Le gouvernement veut décentraliser le RMI et mettre en place un revenu minimum d'activité. Au prix de la remise en question des droits sociaux.
Dans le droit-fil de la "stratégie de l'artichaut " suivie par le gouvernement, il convient d'ajouter une feuille à la remise en cause des garanties sociales, qui suscite tant de mouvements de protestation. Il s'agit du projet de loi "portant décentralisation en matière de revenu minimum d'insertion et créant un revenu minimum d'activité " , adopté par le Sénat le 27 mai et transmis à l'Assemblée nationale, sans qu'on sache quand il sera débattu.
Une telle célérité du ministre des Affaires sociales, François Fillon, ne manque pas d'attirer attention et suspicion, car le projet " n'a fait l'objet d'aucune concertation sérieuse avant son dépôt au Parlement ", s'est alarmé le collectif Alerte, qui réunit 40 associations de lutte contre la pauvreté et l'exclusion. Et il n'y a eu jusqu'à présent que quelques rares réactions politiques à gauche. Derrière les formulations ambiguës de "mise en cohérence avec le processus de décentralisation de l'action sociale " et " d'impératif de proximité inscrit désormais dans la Constitution ", le projet Fillon est avant tout un prétexte pour remettre en cause le dernier volet de protection sociale qu'est devenu le revenu minimum d'insertion. Il concerne selon une étude de la Caisse nationale d'allocations familiales (Cnaf), plus de 1,2 million d'allocataires. Mais l'ajout, après deux ans de RMI, d'un "contrat insertion-revenu minimum d'activité " (RMA) ne complique pas seulement l'actuel dispositif des contrats aidés, il contient aussi une bombe à retardement. Ce nouveau contrat mettra à la disposition des employeurs une main d'œuvre très avantageuse . A la clé, une aide équivalente au montant du RMI et peu de cotisations. Nul doute que les entreprises sauront saisir cette aubaine. Au prix de la remise en question des droits sociaux. En substituant un Rmaste aux CDD, aux intérimaires et aux contrats saisonniers notamment occupés par les Rmistes eux-mêmes, les conditions de travail et de rémunération, voire les droits fondamentaux de millions de salariés seront en pièce.
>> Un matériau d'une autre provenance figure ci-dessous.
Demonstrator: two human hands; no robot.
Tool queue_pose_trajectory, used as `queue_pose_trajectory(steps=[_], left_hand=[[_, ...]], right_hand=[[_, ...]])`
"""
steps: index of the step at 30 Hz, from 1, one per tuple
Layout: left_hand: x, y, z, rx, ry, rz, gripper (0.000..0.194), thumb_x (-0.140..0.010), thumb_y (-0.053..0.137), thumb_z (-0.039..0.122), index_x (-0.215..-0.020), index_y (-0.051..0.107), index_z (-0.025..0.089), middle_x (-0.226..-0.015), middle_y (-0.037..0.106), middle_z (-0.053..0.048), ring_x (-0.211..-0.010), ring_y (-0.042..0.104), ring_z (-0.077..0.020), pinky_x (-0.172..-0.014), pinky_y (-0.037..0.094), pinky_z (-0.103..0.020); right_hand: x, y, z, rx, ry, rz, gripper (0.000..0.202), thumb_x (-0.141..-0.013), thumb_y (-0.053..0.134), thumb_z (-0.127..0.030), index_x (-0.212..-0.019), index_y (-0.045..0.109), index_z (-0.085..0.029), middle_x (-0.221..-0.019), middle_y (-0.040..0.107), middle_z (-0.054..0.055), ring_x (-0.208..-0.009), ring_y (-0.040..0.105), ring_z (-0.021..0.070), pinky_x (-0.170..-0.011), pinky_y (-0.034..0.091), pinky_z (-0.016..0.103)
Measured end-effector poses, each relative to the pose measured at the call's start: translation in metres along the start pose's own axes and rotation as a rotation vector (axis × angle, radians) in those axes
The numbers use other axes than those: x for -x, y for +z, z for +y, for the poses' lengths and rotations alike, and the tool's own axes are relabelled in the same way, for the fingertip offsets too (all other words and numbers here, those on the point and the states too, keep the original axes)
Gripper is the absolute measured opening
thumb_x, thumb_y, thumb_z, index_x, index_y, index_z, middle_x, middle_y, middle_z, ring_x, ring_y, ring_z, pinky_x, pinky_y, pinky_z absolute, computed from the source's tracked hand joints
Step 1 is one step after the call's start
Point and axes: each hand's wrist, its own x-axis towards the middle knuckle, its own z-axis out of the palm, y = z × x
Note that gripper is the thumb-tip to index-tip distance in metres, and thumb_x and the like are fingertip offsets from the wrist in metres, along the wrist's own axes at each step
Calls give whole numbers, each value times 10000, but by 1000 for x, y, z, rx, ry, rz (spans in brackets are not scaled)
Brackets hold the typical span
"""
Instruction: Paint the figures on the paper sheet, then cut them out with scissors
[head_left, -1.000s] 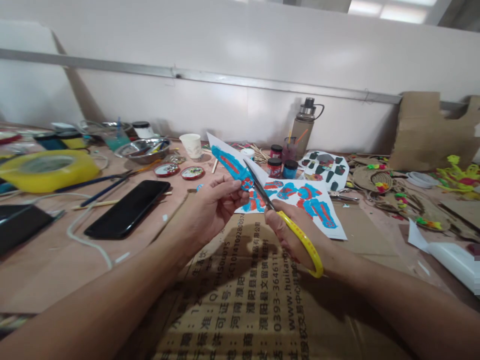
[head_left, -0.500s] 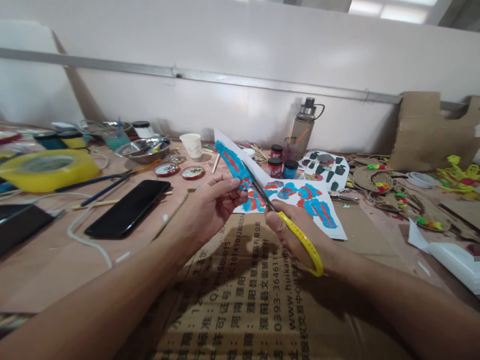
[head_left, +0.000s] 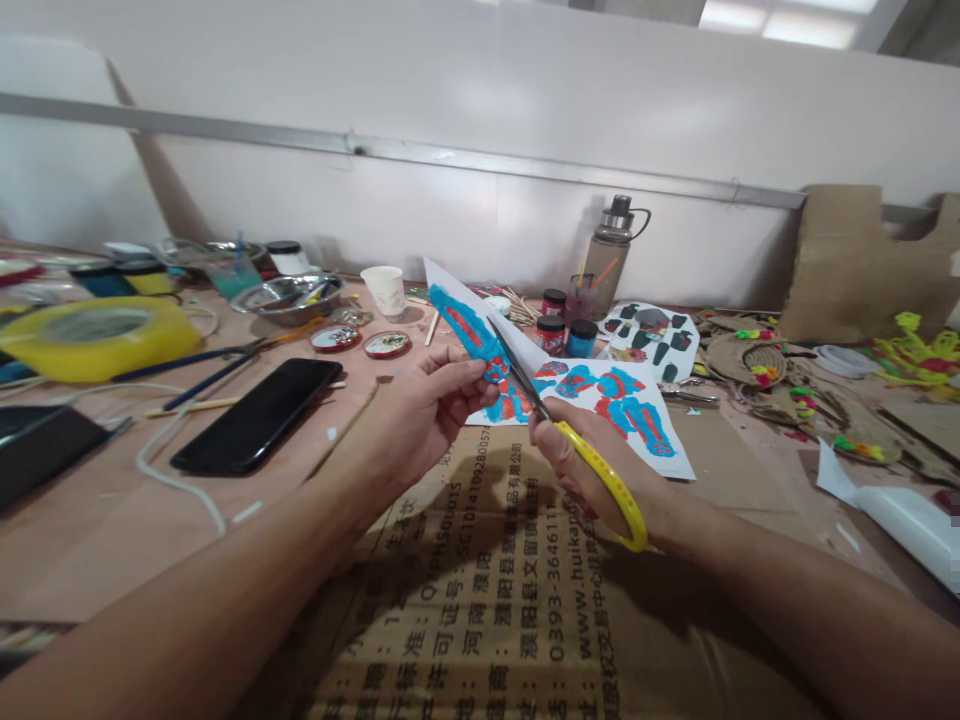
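Note:
A white paper sheet (head_left: 664, 405) painted with blue and red shapes rises at its left end, above a printed cardboard sheet (head_left: 450, 610). My left hand (head_left: 450, 395) pinches the painted paper near a blue and red shape. In my right hand (head_left: 577, 450) are scissors with yellow handles (head_left: 604, 485), their blades pointing up and left against the paper, beside the blue strip. The fingers of my right hand are wrapped round the handles and partly hidden by them.
A black phone (head_left: 259, 415) lies left of my hands, near yellow tape (head_left: 161, 340) and blue-handled pliers (head_left: 214, 378). Behind the paper stand a white cup (head_left: 384, 292), paint jars (head_left: 581, 338) and a bottle (head_left: 609, 260). Woven pieces (head_left: 746, 358) lie at the right.
The scissor blades look a little more closed along the painted strip. The paper's raised end has shifted slightly left, and both hands have barely moved.

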Motion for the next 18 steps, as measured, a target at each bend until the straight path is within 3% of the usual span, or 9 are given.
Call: queue_pose_trajectory(steps=[11, 18], left_hand=[[-2, -5, -1, -31, -13, 2, 251, -718, 928, 171, -700, 679, 201, -655, 692, 14, -617, 682, -141, -636, 606, -249], [0, 1, 2, -23, -22, 10, 261, -725, 897, 128, -661, 655, 205, -639, 674, 13, -593, 658, -137, -625, 593, -268]], right_hand=[[1, 1, 1, 6, -17, -1, 612, -1110, 343, -761, -940, 577, -222, -867, 649, 29, -724, 533, 165, -686, 428, 339], [1, 0, -1, 11, 5, -18, 599, -1116, 348, -751, -984, 601, -224, -924, 679, 53, -780, 577, 189, -721, 458, 351]])
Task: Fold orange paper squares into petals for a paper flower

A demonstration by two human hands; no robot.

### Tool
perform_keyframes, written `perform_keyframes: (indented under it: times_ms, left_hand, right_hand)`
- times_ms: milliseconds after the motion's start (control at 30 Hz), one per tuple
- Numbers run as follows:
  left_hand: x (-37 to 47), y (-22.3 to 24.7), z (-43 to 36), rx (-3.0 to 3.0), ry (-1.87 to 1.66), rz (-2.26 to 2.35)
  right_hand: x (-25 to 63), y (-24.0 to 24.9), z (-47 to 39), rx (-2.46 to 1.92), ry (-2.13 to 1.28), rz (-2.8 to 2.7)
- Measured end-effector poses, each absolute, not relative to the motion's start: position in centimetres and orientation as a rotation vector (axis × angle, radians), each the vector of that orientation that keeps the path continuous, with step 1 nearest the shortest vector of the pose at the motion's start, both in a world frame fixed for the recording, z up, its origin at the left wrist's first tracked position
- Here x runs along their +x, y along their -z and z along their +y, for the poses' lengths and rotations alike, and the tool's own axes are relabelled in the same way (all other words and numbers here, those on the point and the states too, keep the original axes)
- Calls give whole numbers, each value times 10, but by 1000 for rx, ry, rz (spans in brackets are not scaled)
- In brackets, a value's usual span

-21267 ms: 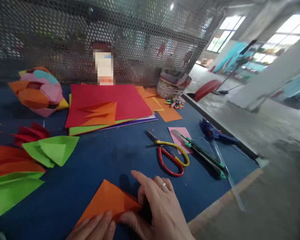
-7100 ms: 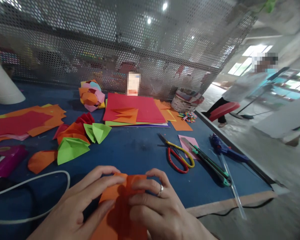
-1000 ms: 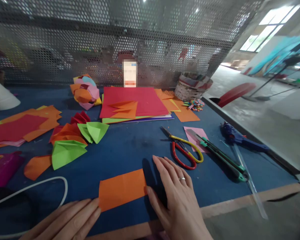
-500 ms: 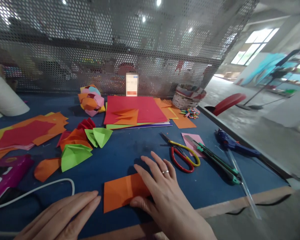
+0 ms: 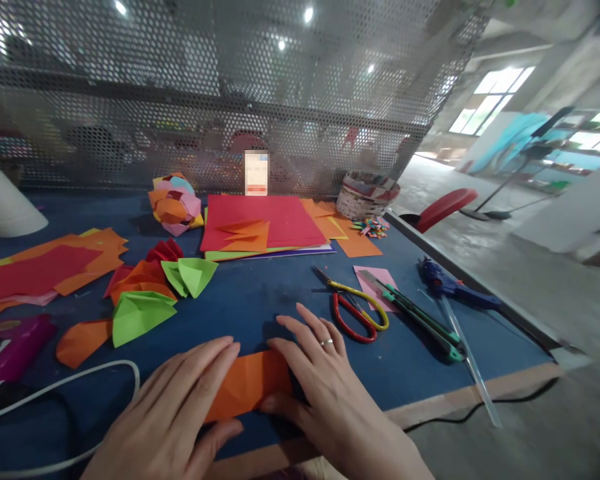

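A folded orange paper (image 5: pixel 253 383) lies on the blue table (image 5: pixel 260 300) near its front edge. My left hand (image 5: pixel 180 413) rests flat on the paper's left part, fingers stretched, thumb under its lower edge. My right hand (image 5: pixel 325 387), a ring on one finger, presses flat on the paper's right end with fingers spread. Most of the sheet is hidden beneath both hands.
Red-and-yellow scissors (image 5: pixel 353 307), a green utility knife (image 5: pixel 415 313) and a blue glue gun (image 5: pixel 450 287) lie right. Folded green and orange pieces (image 5: pixel 145 293), a purple glue gun (image 5: pixel 10 347) with white cord (image 5: pixel 80 377) lie left. Paper stack (image 5: pixel 265 223), basket (image 5: pixel 367 193), mesh screen behind.
My left hand has moved right onto the orange paper, which it was only beside before. My right hand stays pressed on the paper's right end.
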State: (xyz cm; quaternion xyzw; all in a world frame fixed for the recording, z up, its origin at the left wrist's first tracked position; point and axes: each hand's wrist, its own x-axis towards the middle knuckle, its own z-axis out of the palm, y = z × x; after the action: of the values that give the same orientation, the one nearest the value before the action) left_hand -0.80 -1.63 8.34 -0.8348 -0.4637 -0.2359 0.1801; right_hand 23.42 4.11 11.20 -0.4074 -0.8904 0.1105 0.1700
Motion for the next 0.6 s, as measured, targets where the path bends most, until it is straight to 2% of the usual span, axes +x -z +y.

Par le biais de ce contrat de travail à temps partiel, de 18 mois maximum, le gouvernement poursuit en catimini un démantèlement de la protection sociale du salarié. Dans l'esprit, il s'inspire des expériences européennes d'"activation des minima sociaux ", comme en Grande-Bretagne, avec la mise en place d'un workfare. Il met ainsi en œuvre les recommandations libérales expressément formulées par diverses institutions internationales. Rappelons au passage que le salaire minimum et la Sécurité sociale sont traités par les experts de l'OMC (Organisation Mondiale du Commerce), comme des " obstacles techniques au commerce ".
Pratiquée au Sud, comme au Nord, cette logique est synonyme de grande pauvreté pour les personnes les plus faibles des sociétés mondialisées. Comme le résume René Passet : " Tout le jeu de la sphère financière consiste à maximiser la part qui lui revient au détriment des autres sphères : économique, naturelle et humaine. "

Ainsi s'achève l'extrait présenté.